Support Questions

Find answers, ask questions, and share your expertise

NameNode High Availability Health, node on a Unknown state

avatar
Contributor
Hi,
We are getting the following alert from ambari notifications .
NameNode High Availability Health
Active['xx-xxx-x1-xx02.xxxxx.xx:50470'], Standby[], Unknown['xx-xxx-x1-xx01.xxxxx.xx:50470']
 
Could you please help us solve this issue?
 
Thank you
1 ACCEPTED SOLUTION

avatar
Master Mentor

@Koffi 
This is typical of a rogue process hasn't reslease the

Caused by: java.net.BindException: Address already in use

You will need to run 

# kill -9 5356

The restart the NN that should resolve the issue 

View solution in original post

2 REPLIES 2

avatar
Contributor

We tried to restart the namenode with the Unknown state without success.

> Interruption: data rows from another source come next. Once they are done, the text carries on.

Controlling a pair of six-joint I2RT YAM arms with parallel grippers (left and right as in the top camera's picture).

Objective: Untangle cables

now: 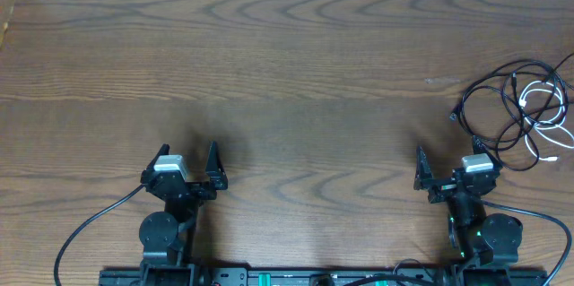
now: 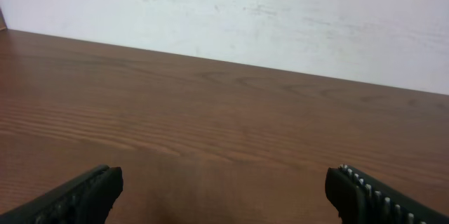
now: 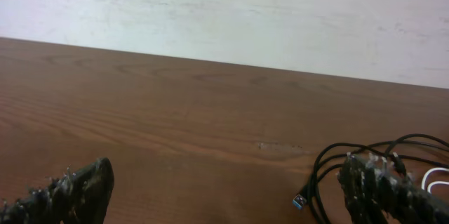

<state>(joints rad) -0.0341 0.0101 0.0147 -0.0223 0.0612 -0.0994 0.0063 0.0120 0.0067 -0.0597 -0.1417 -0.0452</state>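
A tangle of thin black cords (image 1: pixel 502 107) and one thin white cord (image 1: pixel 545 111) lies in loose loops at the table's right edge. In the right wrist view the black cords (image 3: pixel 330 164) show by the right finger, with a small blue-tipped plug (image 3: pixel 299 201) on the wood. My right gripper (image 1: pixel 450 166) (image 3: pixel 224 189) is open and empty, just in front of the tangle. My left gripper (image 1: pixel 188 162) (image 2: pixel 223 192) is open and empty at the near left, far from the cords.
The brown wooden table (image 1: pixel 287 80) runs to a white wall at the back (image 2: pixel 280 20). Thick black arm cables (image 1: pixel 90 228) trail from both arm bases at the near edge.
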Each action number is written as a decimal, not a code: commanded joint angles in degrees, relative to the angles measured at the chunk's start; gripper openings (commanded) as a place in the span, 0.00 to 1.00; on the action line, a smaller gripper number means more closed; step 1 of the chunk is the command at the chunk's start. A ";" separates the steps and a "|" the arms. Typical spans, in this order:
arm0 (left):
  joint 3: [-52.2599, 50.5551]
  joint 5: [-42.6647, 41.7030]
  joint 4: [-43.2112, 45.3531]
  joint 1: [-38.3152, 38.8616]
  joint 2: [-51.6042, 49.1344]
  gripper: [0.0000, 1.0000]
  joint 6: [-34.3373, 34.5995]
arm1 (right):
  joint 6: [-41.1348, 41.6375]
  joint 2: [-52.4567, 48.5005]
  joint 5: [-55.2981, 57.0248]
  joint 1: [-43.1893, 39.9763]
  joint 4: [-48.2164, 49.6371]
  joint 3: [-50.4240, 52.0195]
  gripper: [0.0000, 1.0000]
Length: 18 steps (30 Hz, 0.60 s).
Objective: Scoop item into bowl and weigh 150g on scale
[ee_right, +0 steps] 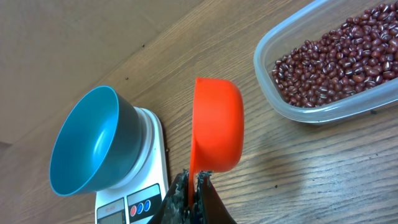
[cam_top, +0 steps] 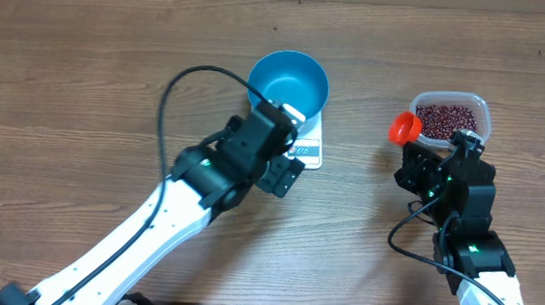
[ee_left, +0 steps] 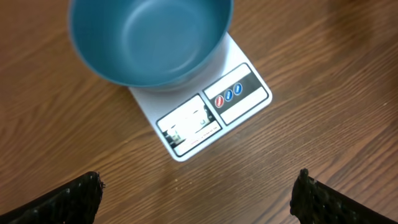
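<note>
The blue bowl (cam_top: 289, 84) (ee_left: 149, 38) (ee_right: 90, 141) stands empty on the white scale (cam_top: 309, 148) (ee_left: 239, 93) (ee_right: 149, 149), whose display edge faces the front. My left gripper (cam_top: 278, 143) (ee_left: 199, 199) hovers open just in front of the scale, its fingers (ee_left: 68, 202) wide apart with nothing between them. My right gripper (cam_top: 418, 159) (ee_right: 194, 186) is shut on the handle of an orange scoop (cam_top: 404, 128) (ee_right: 216, 124), held on its side beside the clear tub. The item, small red-brown beans (cam_top: 446, 118) (ee_right: 339, 59), fills that tub.
The clear plastic tub (cam_top: 482, 115) (ee_right: 311, 115) sits at the right on the wooden table (cam_top: 83, 89). A black cable (cam_top: 170, 96) loops left of the bowl, and another cable (cam_top: 408, 222) curls beside the right arm.
</note>
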State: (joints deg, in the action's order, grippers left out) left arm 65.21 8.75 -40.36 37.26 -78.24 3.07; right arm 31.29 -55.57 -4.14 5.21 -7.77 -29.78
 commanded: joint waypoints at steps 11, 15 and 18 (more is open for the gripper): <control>0.07 -1.60 -0.85 -5.33 13.79 1.00 2.16 | 0.15 0.15 0.68 -0.46 0.39 -0.61 0.04; 0.07 -5.62 0.85 -6.29 13.86 1.00 1.77 | 0.13 0.15 0.66 -0.46 0.39 -0.61 0.04; 0.07 -5.35 0.52 -6.73 13.86 1.00 1.62 | 0.15 0.15 0.68 -0.48 0.39 -0.61 0.04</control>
State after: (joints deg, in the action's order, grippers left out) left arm 65.21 5.37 -39.83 31.11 -65.23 4.34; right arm 31.29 -55.57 -4.08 5.23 -7.75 -29.78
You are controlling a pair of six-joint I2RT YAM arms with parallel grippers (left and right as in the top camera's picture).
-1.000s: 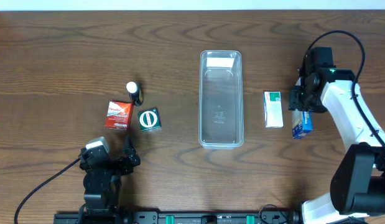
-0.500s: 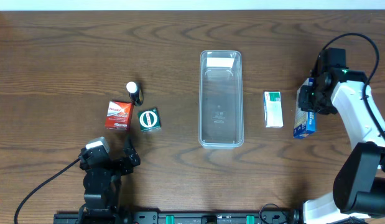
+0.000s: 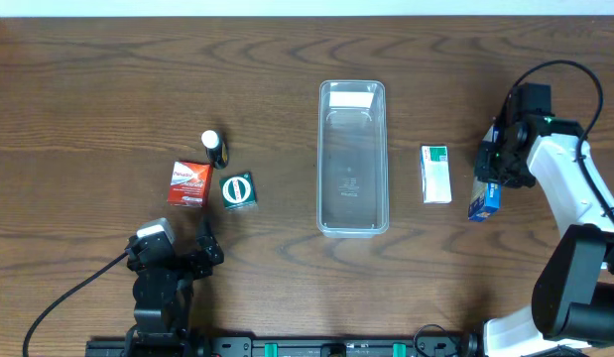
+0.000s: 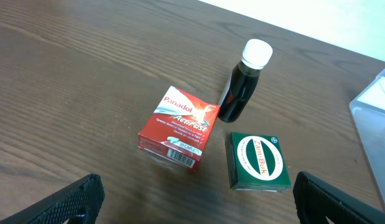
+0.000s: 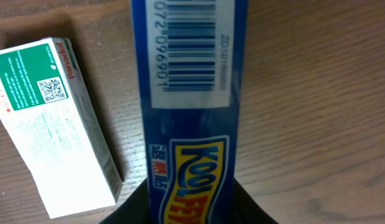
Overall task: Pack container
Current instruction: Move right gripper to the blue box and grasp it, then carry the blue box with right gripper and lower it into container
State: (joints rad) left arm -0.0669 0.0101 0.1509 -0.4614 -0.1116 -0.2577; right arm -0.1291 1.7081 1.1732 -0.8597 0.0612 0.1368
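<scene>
Right hand (image 3: 493, 169) clenched on blue Kool Fever box (image 5: 191, 124), far right. Clear container (image 3: 352, 183) at centre, to that hand's left, long axis front-to-back. Green-white carton (image 3: 435, 174) lies between them. Right arm nearer. Left hand (image 4: 196, 186) released, grasping nothing.

This is plainly a robot lab bench, not anyone's home: a white arm (image 3: 569, 183) and a black arm (image 3: 163, 278) sit at a wood-grain worktop (image 3: 108, 79), with a black cable (image 3: 68, 297) trailing loose and a mounting rail (image 3: 316, 347) along the near edge. Pharmacy goods lie well apart like test pieces around a clear tub (image 3: 352, 159): a Panadol box (image 4: 178, 127), a Zam-Buk box (image 4: 259, 160), a dark bottle (image 4: 242, 87) and a white-and-green box (image 3: 435, 174). The right claw (image 3: 488, 177) grips a blue box (image 5: 191, 124).
</scene>
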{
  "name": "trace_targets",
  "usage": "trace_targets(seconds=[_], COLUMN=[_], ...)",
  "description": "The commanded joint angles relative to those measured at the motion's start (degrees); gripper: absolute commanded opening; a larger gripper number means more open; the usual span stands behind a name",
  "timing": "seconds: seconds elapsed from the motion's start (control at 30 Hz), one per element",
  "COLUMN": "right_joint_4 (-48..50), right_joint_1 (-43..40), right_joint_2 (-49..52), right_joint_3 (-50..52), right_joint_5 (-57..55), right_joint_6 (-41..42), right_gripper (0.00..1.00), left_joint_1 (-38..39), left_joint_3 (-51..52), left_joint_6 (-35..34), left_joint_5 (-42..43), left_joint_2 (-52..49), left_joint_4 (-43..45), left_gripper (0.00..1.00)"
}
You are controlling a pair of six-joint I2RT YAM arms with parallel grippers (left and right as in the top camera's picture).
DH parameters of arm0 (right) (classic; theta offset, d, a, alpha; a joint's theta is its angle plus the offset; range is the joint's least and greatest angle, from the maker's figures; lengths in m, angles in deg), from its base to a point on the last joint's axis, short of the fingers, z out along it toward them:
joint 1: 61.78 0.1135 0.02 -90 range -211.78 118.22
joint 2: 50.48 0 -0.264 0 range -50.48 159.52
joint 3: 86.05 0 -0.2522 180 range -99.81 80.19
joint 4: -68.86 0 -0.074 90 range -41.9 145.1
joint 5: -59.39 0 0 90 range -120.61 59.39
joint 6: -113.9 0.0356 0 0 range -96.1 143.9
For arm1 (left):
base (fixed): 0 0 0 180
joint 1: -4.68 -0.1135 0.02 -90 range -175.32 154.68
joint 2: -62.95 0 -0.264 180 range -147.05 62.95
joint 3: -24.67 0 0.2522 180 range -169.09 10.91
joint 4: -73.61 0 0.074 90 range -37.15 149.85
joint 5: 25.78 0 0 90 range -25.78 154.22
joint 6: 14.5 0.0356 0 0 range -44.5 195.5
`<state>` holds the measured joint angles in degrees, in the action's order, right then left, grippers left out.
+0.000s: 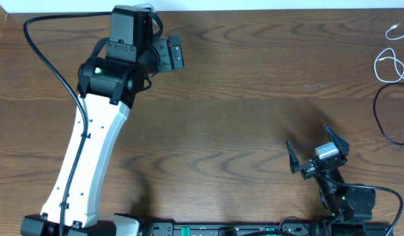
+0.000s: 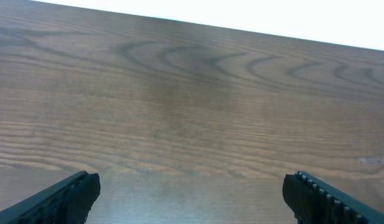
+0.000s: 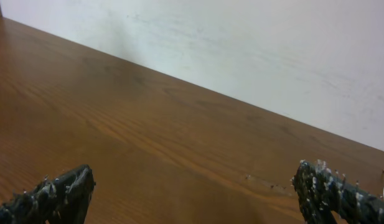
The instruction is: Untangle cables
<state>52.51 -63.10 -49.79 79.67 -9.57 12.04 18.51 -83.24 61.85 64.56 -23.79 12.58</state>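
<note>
Overhead: L & R jaws wide open, empty; white cable [image 1: 384, 60], black cable [image 1: 376, 111] far right, untouched.

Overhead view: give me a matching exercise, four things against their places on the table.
Things:
1 white cable
2 black cable
3 left gripper
4 right gripper

Places:
A far edge, left of centre
B near half, right of centre
C far right corner
D right edge, about midway along it

Pairs: 1-C; 2-D; 3-A; 4-B
</note>
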Motion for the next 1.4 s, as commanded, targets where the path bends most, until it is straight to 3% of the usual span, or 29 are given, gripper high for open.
trace_targets(seconds=[0.0,0.47,0.77,0.9,1.17,1.37], right_joint_4=[-0.1,-0.1,-0.1,-0.1,-0.1,-0.1], right_joint_1=[-0.1,-0.1,-0.1,-0.1,-0.1,-0.1], right_joint_2=[-0.4,-0.4,-0.4,-0.4,-0.4,-0.4], right_joint_3=[0.2,0.2,0.2,0.2,0.2,0.2], right_joint_5=[0.5,0.5,0.5,0.5,0.5,0.5], right_joint_6=[0.9,0.9,0.9,0.9,0.9,0.9], right_gripper=[0.99,0.99,0.99,0.99,0.99,0.99], left_joint_1=[-1.6,-14.8,-18.2,-18.1,-18.1,-18.1], left_joint_3=[3.5,37.7,65.4,75.1,85.8,90.4], left_joint_6=[0.5,2.7,4.3,5.2,10.3,16.5], left_joint_5=[-1.7,2.5,2.6,2.7,2.7,2.6], left_joint_2=[4.2,33.1,55.0,62.4,75.4,79.1], left_joint_4=[0.9,18.4,41.2,47.0,48.7,49.1], left_gripper=[0.99,0.99,0.99,0.99,0.99,0.99])
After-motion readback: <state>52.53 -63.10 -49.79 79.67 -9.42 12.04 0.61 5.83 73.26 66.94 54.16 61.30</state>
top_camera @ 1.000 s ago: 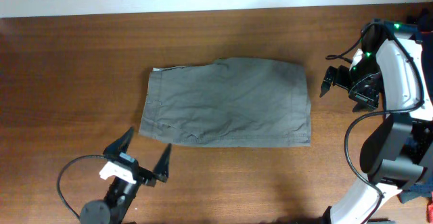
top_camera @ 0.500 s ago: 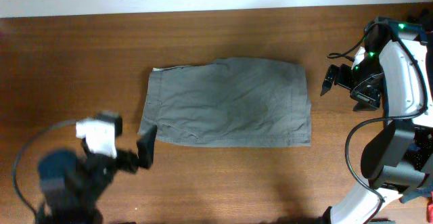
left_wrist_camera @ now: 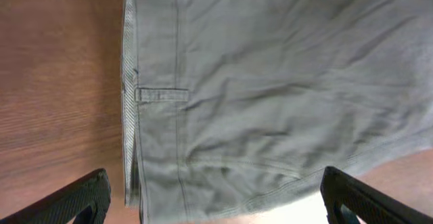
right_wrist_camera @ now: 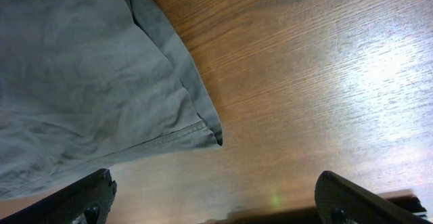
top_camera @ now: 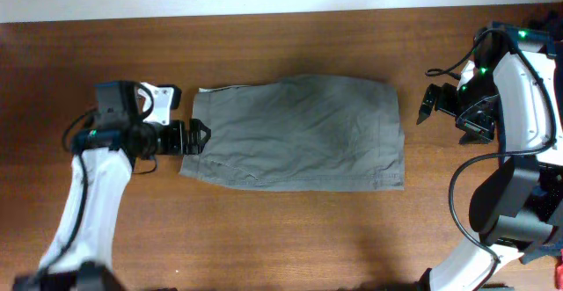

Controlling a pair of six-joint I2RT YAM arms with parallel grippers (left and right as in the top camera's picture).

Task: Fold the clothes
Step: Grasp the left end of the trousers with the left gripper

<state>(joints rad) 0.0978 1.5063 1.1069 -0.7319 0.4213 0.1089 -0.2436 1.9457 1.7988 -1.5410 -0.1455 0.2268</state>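
The left gripper [top_camera: 199, 138] stands wide open at the waistband [left_wrist_camera: 130, 116] of the shorts [top_camera: 299, 133]. The right gripper [top_camera: 424, 106] is wide open too. The fold is not begun; next, pinch that edge.

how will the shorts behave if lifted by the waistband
Probably floppy: the grey-olive shorts lie flat and wrinkled, so lifted parts should sag. Likely light, since the cloth looks thin. Pushed, they would likely bunch rather than slide.

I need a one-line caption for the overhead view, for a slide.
Grey-olive shorts lying flat on a table, the left gripper open at the waistband, the right gripper open beside the hem.
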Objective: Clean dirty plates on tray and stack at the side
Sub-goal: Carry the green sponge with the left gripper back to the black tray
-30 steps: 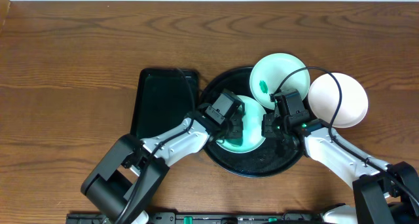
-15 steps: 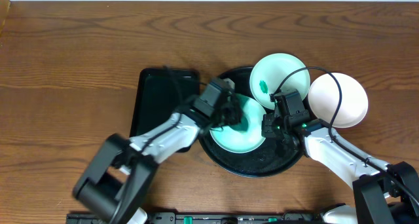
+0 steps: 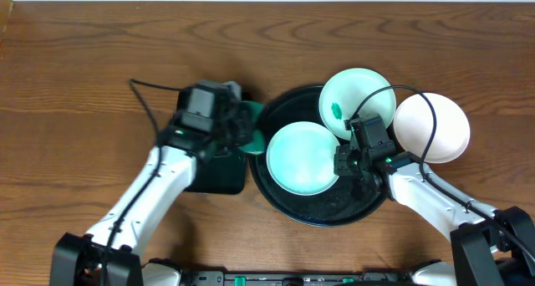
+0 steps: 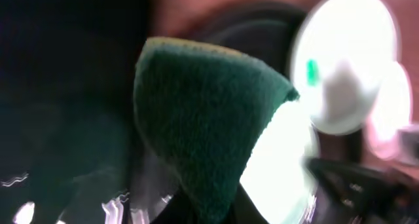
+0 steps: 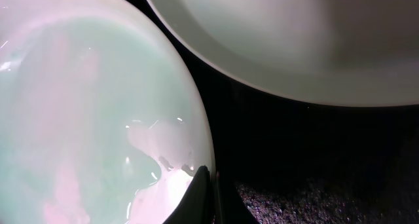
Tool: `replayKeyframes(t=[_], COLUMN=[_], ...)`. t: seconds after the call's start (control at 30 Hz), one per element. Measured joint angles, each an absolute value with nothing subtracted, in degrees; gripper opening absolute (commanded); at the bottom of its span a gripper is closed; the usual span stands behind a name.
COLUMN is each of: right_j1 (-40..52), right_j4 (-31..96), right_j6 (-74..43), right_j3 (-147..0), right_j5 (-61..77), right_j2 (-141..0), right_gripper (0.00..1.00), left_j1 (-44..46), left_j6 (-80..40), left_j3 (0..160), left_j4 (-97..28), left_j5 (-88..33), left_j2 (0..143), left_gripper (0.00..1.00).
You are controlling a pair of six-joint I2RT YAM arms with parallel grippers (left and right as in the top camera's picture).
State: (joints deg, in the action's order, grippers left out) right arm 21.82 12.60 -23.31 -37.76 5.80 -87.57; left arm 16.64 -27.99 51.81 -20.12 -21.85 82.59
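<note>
A pale mint plate (image 3: 303,158) lies in the middle of the round black tray (image 3: 326,212), its face without smears. My right gripper (image 3: 341,162) is shut on this plate's right rim, and its fingertips (image 5: 201,196) pinch the edge of the plate (image 5: 98,112). A second plate (image 3: 355,102) with a small green smear (image 3: 337,110) leans at the tray's back right. A white plate (image 3: 430,127) sits on the table to the right of the tray. My left gripper (image 3: 242,125) is shut on a dark green sponge (image 4: 209,119), left of the round tray.
A smaller rectangular black tray (image 3: 216,174) lies left of the round one, mostly under my left arm. My right arm's cable (image 3: 418,98) loops over the smeared plate and the white plate. Bare wooden table (image 3: 84,85) lies to the left and behind.
My left gripper has carried the sponge off the mint plate and leftward to above the rectangular tray. The mint plate's face now shows uncovered. The right gripper has not moved.
</note>
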Motion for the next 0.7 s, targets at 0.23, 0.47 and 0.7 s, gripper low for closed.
replayKeyframes(t=[0.23, 0.47, 0.7], right_j1=[21.8, 21.8, 21.8], right_j4=[12.6, 12.6, 12.6], right_j6=[-23.3, -23.3, -23.3], right_j3=[-37.8, -37.8, -37.8], right_j5=[5.9, 6.0, 6.0], right_j2=[-87.6, -87.6, -87.6], right_gripper=[0.01, 0.01, 0.01], left_j1=[9.4, 8.3, 8.3], left_j6=[-24.0, -22.0, -21.9], left_j3=[51.9, 50.9, 47.1], left_j4=[-30.5, -31.0, -29.6], left_j5=[-14.4, -10.0, -8.1], left_j2=[82.6, 83.0, 87.2], left_gripper=[0.09, 0.09, 0.09])
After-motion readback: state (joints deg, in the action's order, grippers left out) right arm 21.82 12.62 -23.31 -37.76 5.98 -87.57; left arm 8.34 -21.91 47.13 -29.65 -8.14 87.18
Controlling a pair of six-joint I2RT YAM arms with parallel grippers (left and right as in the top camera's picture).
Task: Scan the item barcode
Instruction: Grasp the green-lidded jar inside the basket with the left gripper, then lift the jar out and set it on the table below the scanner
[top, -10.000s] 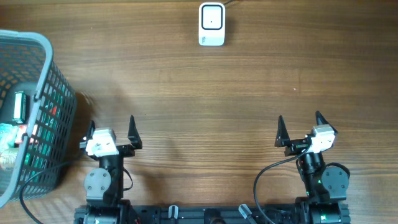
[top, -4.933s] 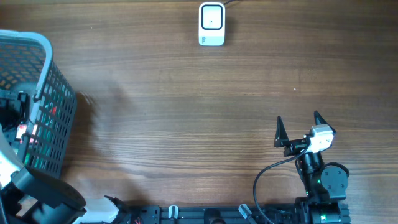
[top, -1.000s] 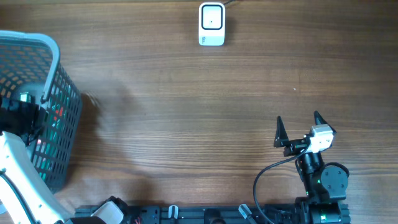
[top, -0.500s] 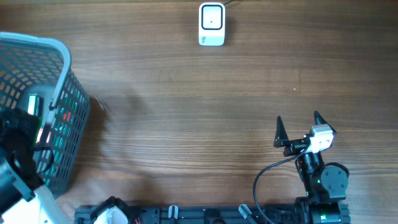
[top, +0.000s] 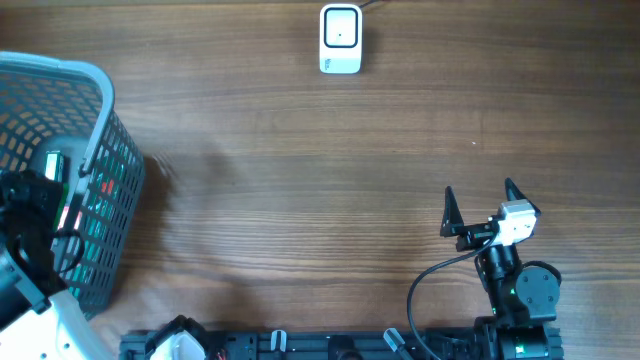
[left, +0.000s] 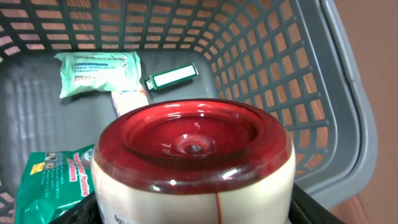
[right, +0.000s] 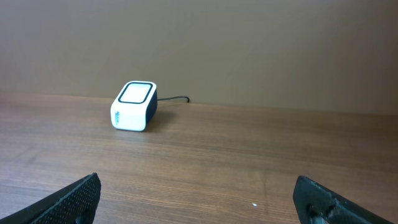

We are getting the following error in the logs:

2022-01-16 06:46:13,099 ERROR namenode.NameNode (NameNode.java:main(1715)) - Failed to start namenode.
java.net.BindException: Port in use: xx-xxx-x2-xx01.xxxxx.xx:50470
        at org.apache.hadoop.http.HttpServer2.constructBindException(HttpServer2.java:1197)
        at org.apache.hadoop.http.HttpServer2.bindForSinglePort(HttpServer2.java:1219)
        at org.apache.hadoop.http.HttpServer2.openListeners(HttpServer2.java:1278)
        at org.apache.hadoop.http.HttpServer2.start(HttpServer2.java:1133)
        at org.apache.hadoop.hdfs.server.namenode.NameNodeHttpServer.start(NameNodeHttpServer.java:177)
        at org.apache.hadoop.hdfs.server.namenode.NameNode.startHttpServer(NameNode.java:869)
        at org.apache.hadoop.hdfs.server.namenode.NameNode.initialize(NameNode.java:691)
        at org.apache.hadoop.hdfs.server.namenode.NameNode.<init>(NameNode.java:937)
        at org.apache.hadoop.hdfs.server.namenode.NameNode.<init>(NameNode.java:910)
        at org.apache.hadoop.hdfs.server.namenode.NameNode.createNameNode(NameNode.java:1643)
        at org.apache.hadoop.hdfs.server.namenode.NameNode.main(NameNode.java:1710)
Caused by: java.net.BindException: Address already in use
        at sun.nio.ch.Net.bind0(Native Method)
        at sun.nio.ch.Net.bind(Net.java:433)
        at sun.nio.ch.Net.bind(Net.java:425)
        at sun.nio.ch.ServerSocketChannelImpl.bind(ServerSocketChannelImpl.java:223)
        at sun.nio.ch.ServerSocketAdaptor.bind(ServerSocketAdaptor.java:74)
        at org.eclipse.jetty.server.ServerConnector.open(ServerConnector.java:317)
        at org.apache.hadoop.http.HttpServer2.bindListener(HttpServer2.java:1184)
        at org.apache.hadoop.http.HttpServer2.bindForSinglePort(HttpServer2.java:1215)
        ... 9 more
2022-01-16 06:46:13,101 INFO  util.ExitUtil (ExitUtil.java:terminate(210)) - Exiting with status 1: java.net.BindException: Port in use: xx-xxx-x2-xx01.xxxxx.xx:50470
2022-01-16 06:46:13,102 INFO  namenode.NameNode (LogAdapter.java:info(51)) - SHUTDOWN_MSG:
/************************************************************
SHUTDOWN_MSG: Shutting down NameNode at xx-xxx-x2-xx01.xxxxx.xx/xx.x.xx.xx

 

We runned th command lsof -i:50470 on the host to see what process is running on this port we got the following result:

java 5356 hdfs 354u IPv4 4207102955 0t0 TCP xx-xxx-x2-xx01.xxxxx.xx:56788->xx-xxx-x2-xx01.xxxxx.xx:50470 (ESTABLISHED)

 

Do we need to kill that process by running kill 5356 and than try to start the namenode again?

avatar
Master Mentor

@Koffi 
This is typical of a rogue process hasn't reslease the

Caused by: java.net.BindException: Address already in use

You will need to run 

# kill -9 5356

The restart the NN that should resolve the issue